La première entrevue de Sophonisbe et de Massinisse charma toute la cour. La coquetterie de cette reine captive, qui veut plaire à son vainqueur, eut un prodigieux succès. On trouva même très-bon que de deux suivantes qui accompagnaient Sophonisbe dans cette scène, l’une dit à l’autre, en voyant Massinisse attendri : Ma compagne, il se prend[1]. Ce trait comique était dans la nature, et les discours ampoulés n’y sont pas ; aussi cette pièce resta plus de quarante années au théâtre.

L’exagération espagnole reprit bientôt sa place dans l’imitation du Cid que donna Pierre Corneille, d’après Guillem de Castro et Baptista Diamante, deux auteurs qui avaient traité ce sujet avec succès à Madrid. Corneille ne craignit point de traduire ces vers de Diamante :

Su sangre señor que en humo
Su sentimiento esplicava,
Por la boca que la vierté
De verse alli derramada
Por otro que por su rey.

Son sang sur la poussière écrivait mon devoir.
. . . . . . . . . . . . . . . . . . . . . . . .
Ce sang qui, tout sorti, fume encor de courroux
De se voir répandu pour d’autres que pour vous[2].

Le comte de Gormaz ne prodigue pas des exagérations moins fortes quand il dit :

Grenade et l’Aragon tremblent quand ce fer brille.
Mon nom sert de rempart à toute la Castille.
. . . . . . . . . . . . . . . . . . . . . . . .
Le prince, pour essai de générosité,
Gagnerait des combats marchant à mon côté[3].

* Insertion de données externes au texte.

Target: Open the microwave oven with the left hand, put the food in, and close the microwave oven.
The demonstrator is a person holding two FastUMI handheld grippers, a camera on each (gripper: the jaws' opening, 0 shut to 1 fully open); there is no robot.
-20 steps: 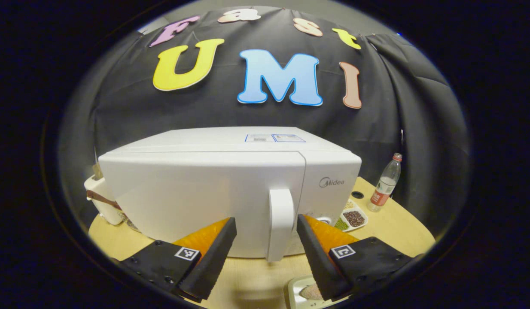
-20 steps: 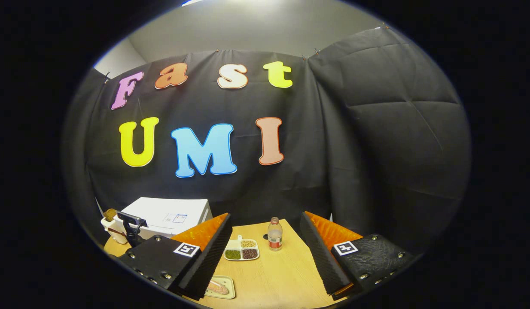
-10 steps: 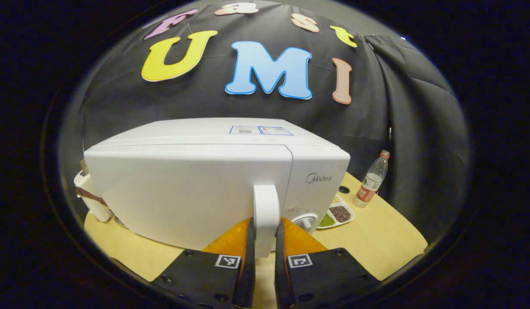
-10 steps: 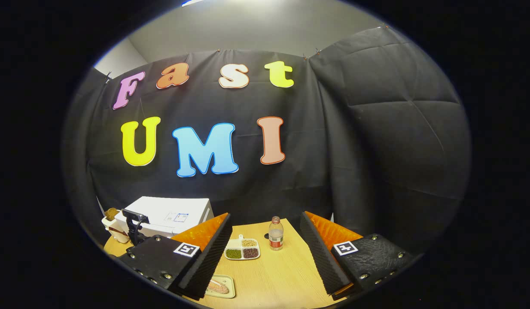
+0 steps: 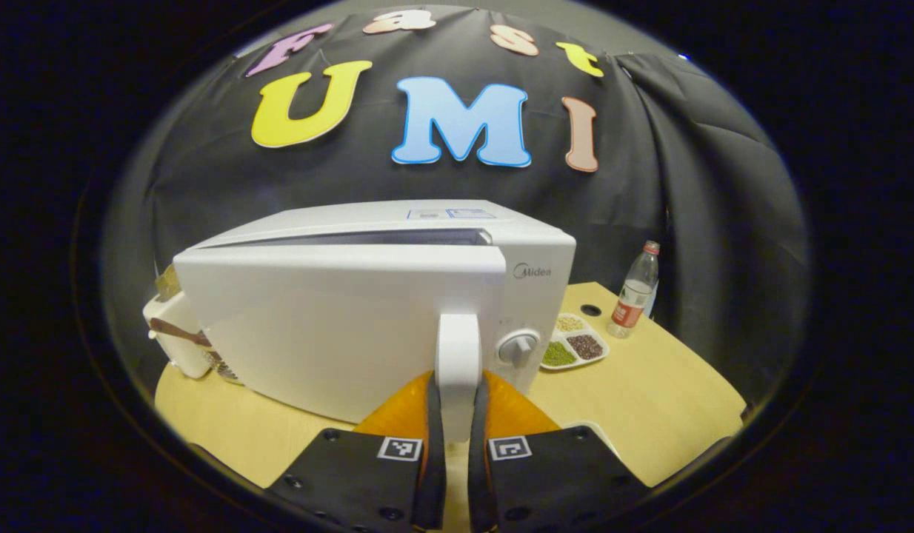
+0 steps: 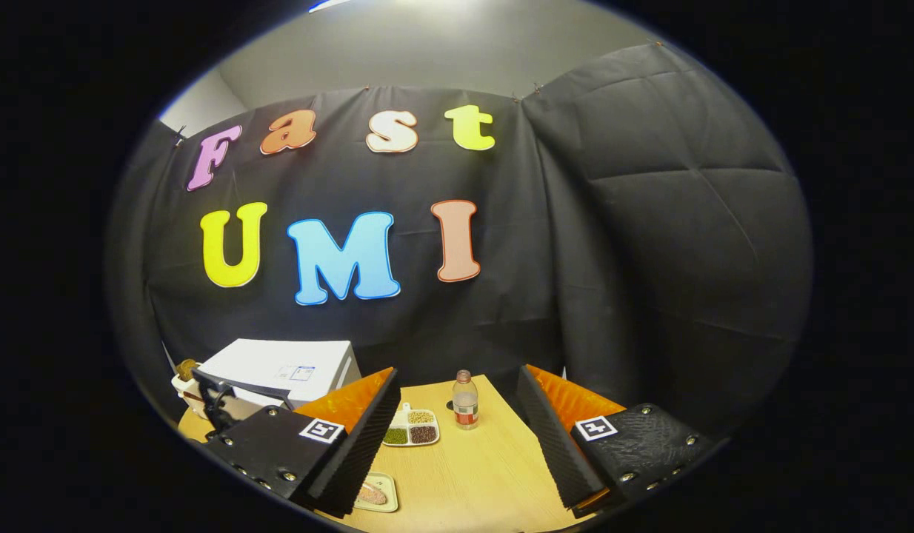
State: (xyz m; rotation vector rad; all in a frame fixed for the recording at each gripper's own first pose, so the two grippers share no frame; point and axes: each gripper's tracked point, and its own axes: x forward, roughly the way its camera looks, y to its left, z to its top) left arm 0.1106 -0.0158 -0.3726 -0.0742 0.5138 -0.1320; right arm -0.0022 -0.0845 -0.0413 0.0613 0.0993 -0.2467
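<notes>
Door: microwave oven (image 5: 368,311) sits at the tabletop's (image 5: 649,414) left back; its door (image 5: 338,326) stands slightly ajar, a dark gap showing along the top edge.
Handle: upright door handle (image 5: 458,355) at the door's right edge, beside the dial (image 5: 518,346).
Left gripper: left gripper (image 5: 451,444) has its jaws closed on the handle, one on each side; a grip low on the bar, well placed, I judge, for swinging the door out.
Right gripper: right gripper (image 6: 457,437) hangs above the tabletop's near edge, jaws wide apart, holding nothing; likely waiting for the food.
Food: small tray with the food (image 6: 372,494) lies at the near edge, just beside the right gripper's left jaw; not yet picked up.
Bystanders: divided dish (image 5: 572,346) and bottle (image 5: 632,299) toward the back right corner, clear of the door's swing, by my estimate.
</notes>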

  1. Sophonisbe de Mairet, acte III, scène iv.
  2. Cid, acte II, scène viii.
  3. Cid, acte Ier, scène iii ; l’édition de 1664 et celles qui suivent portent :

    Le prince, à mes côtés, ferait dans les combats
    L’essai de son courage à l’ombre de mon bras.

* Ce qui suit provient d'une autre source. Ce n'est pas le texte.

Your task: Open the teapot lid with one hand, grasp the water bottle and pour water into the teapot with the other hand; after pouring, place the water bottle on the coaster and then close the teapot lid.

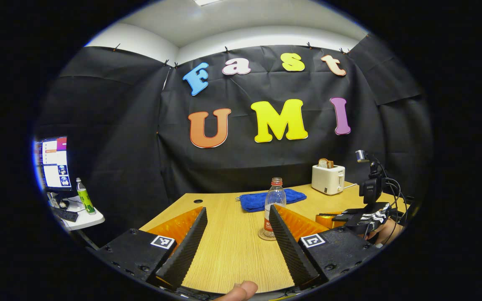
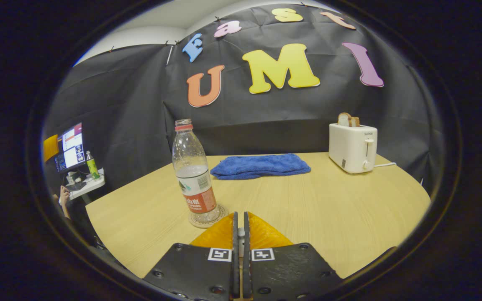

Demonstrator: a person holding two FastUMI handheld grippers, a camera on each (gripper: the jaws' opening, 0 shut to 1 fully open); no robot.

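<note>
A clear water bottle (image 1: 275,200) with a red label and a little water stands upright on a round coaster (image 1: 262,235) in mid-table. My left gripper (image 1: 237,208) is open wide over the near table, and its right finger hides the bottle's lower side. In the right gripper view the same bottle (image 2: 193,175) stands on the coaster (image 2: 220,214), just ahead and left of my right gripper (image 2: 241,214). That gripper's fingers are pressed nearly together, with nothing seen held. It also shows at the table's right (image 1: 324,218), held by a hand.
A folded blue towel (image 2: 261,165) lies at the back of the wooden table (image 2: 329,209). A white toaster (image 2: 353,146) with bread stands back right. Off the left edge are a monitor (image 1: 53,163) and a green bottle (image 1: 84,196) on a side shelf.
</note>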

    Mais il était naturel que Voltaire fît ses citations d’après l’édition qu’il avait donnée du Théâtre de Corneille avec commentaires ; et il dit lui-même avoir fait en partie son travail sur des éditions antérieures à 1664 ; voyez ses lettres à Duclos, des 12 juillet, 14 septembre et 25 décembre 1761. (B.)